Information: Das Ich-Bewusstsein (> Ich/Ich-Bewusstsein) hat in der aktiven Imagination zunächst die Aufgabe, sich mit dem Unbewussten (> Unbewusstes) in Beziehung zu setzen. Es gestaltet die aus dem Unbewussten auftauchenden Bilder, Fantasien, Geräusche, Gerüche etc., gibt ihnen Form und Kontur, indem es mit ihnen in einen handelnden Dialog tritt. Dieses aktive Element unterscheidet die aktive von der nur passiven Imagination, die ein seelischer Elementarvorgang ist, in dem man sich eigentlich immer befindet und der dann auch in kreativen Äußerungen zutage tritt. Ausgangspunkt einer solchen aktiven Imagination kann ein realer > Konflikt sein, eine Komplexreaktion (> Komplex) eine schwer lösbare Frage, eine Fantasie, ein starke > Emotion oder eine Stimmung. Häufig ist es ein > Traum, der Fragen aufgeworfen hat. Der Sinn der imaginativen Erschließung ist dann das dialogisierende Weiterfantasieren. Entscheidend für das Gelingen ist dabei die Haltung des Ich-Bewusstseins zu den aufsteigenden Inhalten. Es lässt sie kommen, nimmt sie an, gibt ihnen freien Entfaltungsraum, es bewertet sie nicht. Diese Haltung ist auch eine grundlegende Übung zum "Geschehen lassen", zum "Tun im Nicht-Tun" um das "einfache Werden des psychischen Prozesses" zu erfahren. (vgl. Jung, GW 13, § 20) Dies ist in der Regel ungewohnt, weil man eigentlich immer bewertet, beurteilt, verwirft, bevorzugt und sich aus diesem aktiven Stellungnehmen nur sehr schwer entlassen kann, deshalb muss oft lange geübt werden, "bis der Bewusstseinskrampf gelöst ist, bis man, mit anderen Worten, geschehen lassen kann, was der nächste Zweck der Übung ist. Dadurch ist eine neue Einstellung geschaffen. Eine Einstellung, die auch das Irrationale und Unbegreifliche annimmt, einfach weil es das Geschehende ist. Diese Einstellung wäre Gift für einen, der sowieso schon vom schlechthin Geschehenden überwältigt ist; sie ist aber von höchstem Wert für einen, der durch ausschließlich bewusstes Urteil stets nur das seinem Bewusstsein Passende aus dem schlechthin Geschehenden ausgewählt hat und damit schließlich auch aus dem Strom des Lebens heraus in ein totes Seitengewässer geraten ist. " (Jung, GW 13, § 23)
Der erste Schritt in der aktiven Imagination ist das sich Einstellen auf die beschriebene Haltung des Geschehen lassen.
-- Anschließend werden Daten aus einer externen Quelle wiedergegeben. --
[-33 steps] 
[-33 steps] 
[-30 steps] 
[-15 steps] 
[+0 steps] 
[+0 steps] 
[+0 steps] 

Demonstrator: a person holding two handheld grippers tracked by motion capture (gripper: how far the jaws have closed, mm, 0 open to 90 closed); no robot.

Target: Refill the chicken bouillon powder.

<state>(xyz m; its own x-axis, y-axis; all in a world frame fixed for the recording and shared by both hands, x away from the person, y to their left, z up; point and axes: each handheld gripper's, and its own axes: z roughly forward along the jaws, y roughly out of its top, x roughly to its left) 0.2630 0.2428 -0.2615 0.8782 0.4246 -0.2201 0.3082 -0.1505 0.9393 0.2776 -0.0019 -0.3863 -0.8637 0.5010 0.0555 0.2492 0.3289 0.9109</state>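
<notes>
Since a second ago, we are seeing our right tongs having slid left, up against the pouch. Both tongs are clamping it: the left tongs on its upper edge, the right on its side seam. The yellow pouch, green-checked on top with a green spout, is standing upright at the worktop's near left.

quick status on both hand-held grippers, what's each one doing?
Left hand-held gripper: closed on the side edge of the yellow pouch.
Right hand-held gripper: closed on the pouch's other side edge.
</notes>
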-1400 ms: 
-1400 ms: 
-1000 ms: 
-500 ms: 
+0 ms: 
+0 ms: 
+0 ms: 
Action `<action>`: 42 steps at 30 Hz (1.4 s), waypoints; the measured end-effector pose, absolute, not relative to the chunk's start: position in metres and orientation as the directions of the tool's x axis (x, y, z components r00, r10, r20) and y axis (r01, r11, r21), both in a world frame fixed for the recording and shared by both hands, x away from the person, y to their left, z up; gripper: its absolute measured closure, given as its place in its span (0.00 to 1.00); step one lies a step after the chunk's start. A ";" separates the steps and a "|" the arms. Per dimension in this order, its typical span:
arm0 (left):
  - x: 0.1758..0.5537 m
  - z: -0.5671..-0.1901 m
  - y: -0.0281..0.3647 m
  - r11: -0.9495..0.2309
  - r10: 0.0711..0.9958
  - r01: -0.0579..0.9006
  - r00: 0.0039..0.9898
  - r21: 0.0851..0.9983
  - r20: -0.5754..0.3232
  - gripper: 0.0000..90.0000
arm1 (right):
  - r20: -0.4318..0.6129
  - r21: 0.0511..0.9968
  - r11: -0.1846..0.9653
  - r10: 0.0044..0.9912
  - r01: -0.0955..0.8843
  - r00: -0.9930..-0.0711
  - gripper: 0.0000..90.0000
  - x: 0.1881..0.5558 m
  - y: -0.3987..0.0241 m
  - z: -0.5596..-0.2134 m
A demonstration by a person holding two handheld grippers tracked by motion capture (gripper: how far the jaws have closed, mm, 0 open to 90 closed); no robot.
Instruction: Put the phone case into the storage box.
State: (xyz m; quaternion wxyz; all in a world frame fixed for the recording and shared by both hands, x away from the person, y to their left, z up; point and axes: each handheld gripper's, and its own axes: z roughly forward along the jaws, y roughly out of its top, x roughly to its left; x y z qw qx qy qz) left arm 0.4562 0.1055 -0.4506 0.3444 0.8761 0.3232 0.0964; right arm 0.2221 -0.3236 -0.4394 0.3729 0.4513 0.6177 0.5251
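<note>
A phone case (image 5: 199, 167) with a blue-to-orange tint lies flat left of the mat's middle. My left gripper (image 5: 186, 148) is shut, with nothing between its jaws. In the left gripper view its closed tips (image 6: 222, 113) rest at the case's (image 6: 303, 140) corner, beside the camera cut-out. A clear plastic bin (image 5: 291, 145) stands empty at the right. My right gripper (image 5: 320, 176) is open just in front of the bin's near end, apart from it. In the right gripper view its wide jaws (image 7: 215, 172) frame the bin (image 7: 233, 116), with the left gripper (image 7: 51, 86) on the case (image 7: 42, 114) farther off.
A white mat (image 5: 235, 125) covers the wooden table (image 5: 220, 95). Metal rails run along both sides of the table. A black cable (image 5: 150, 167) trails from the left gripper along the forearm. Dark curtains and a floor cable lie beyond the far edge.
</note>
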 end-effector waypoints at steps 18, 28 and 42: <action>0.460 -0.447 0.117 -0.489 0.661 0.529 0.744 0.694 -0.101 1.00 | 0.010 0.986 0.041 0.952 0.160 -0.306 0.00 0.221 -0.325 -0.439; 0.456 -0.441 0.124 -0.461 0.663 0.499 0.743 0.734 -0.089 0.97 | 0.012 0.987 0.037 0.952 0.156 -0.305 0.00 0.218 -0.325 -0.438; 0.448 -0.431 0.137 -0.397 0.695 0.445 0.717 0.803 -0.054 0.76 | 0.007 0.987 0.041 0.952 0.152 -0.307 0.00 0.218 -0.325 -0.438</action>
Im zweiten Schritt geht es darum, sich in das Bild, die Situation, die Stimmung etc. hineinzuversetzen, und sich darin aufzuhalten, darin zu sein. Im dritten Schritt lässt sich das Ich-Bewusstsein aktiv in das Geschehen hineinziehen und handelt mit, entsprechend den spontan auftauchenden Impulsen. Während dieses Prozesses ist es oft hilfreich, zu berichten oder aufzuschreiben was geschieht. Dies mag zunächst als störend erscheinend, wird aber im Laufe der Übung ganz selbstverständlich und erhöht die Konzentration auf den Dialog. Im vierten Schritt können Elemente der aktiven Imagination gestaltet, gemalt, getont, gesungen, gespielt, getanzt werden - dabei ist wichtig, das für das jeweilige Element entsprechende Ausdrucksmedium zu finden. Im fünften Schritt wird der Verlauf der aktiven Imagination gedeutet (> Deutung > Verstehen), emotional und intellektuell verstanden und mit dem Konfliktpotenzial oder der Geschichte des Imaginierenden verknüpft. Dieser Prozess ist wichtig, um das Geschehene nicht isoliert stehen zu lassen, sondern in die Psyche einzubinden (> Durcharbeiten > Integration). Oft entwickelt sich eine aktive Imagination daraufhin weiter, wird ergänzt durch nachfolgende Träume etc. Unterstützende Anstöße eines Begleiters sind möglich, sollten jedoch sehr sparsam gegeben werden, das > Selbst soll die Führung behalten. Es ist auch möglich, Imaginationen in anderen Medien als dem Bild und der Sprache Ausdruck zu verleihen. So eignet sich z. B. Körperarbeit- und Bewegung (> Körper > Körperpsychotherapie > Prozessorientierte Psychologie) besonders, der Ausdruck der Hände oder das erwähnte > Malen aus dem Unbewussten, > Psychodrama > Tanz, das Tonfeld (> Tonfeld, Arbeit am) etc. Auch hierbei ist die Haltung des Ich als einer empfangenden Instanz wichtig, die die Impulse aufnimmt und verarbeitet, aber nicht aktiv gestaltet.
Literatur: Ammann, A. (1978): Aktive Imagination; Müller, L., Knoll, D. (1998): Ins Innere der Dinge schauen; Kast, V. (1988): Imagination als Raum der Freiheit; Seifert, A., Seifert, T., Schmid, P. (2003): Der Energie der Seele folgen.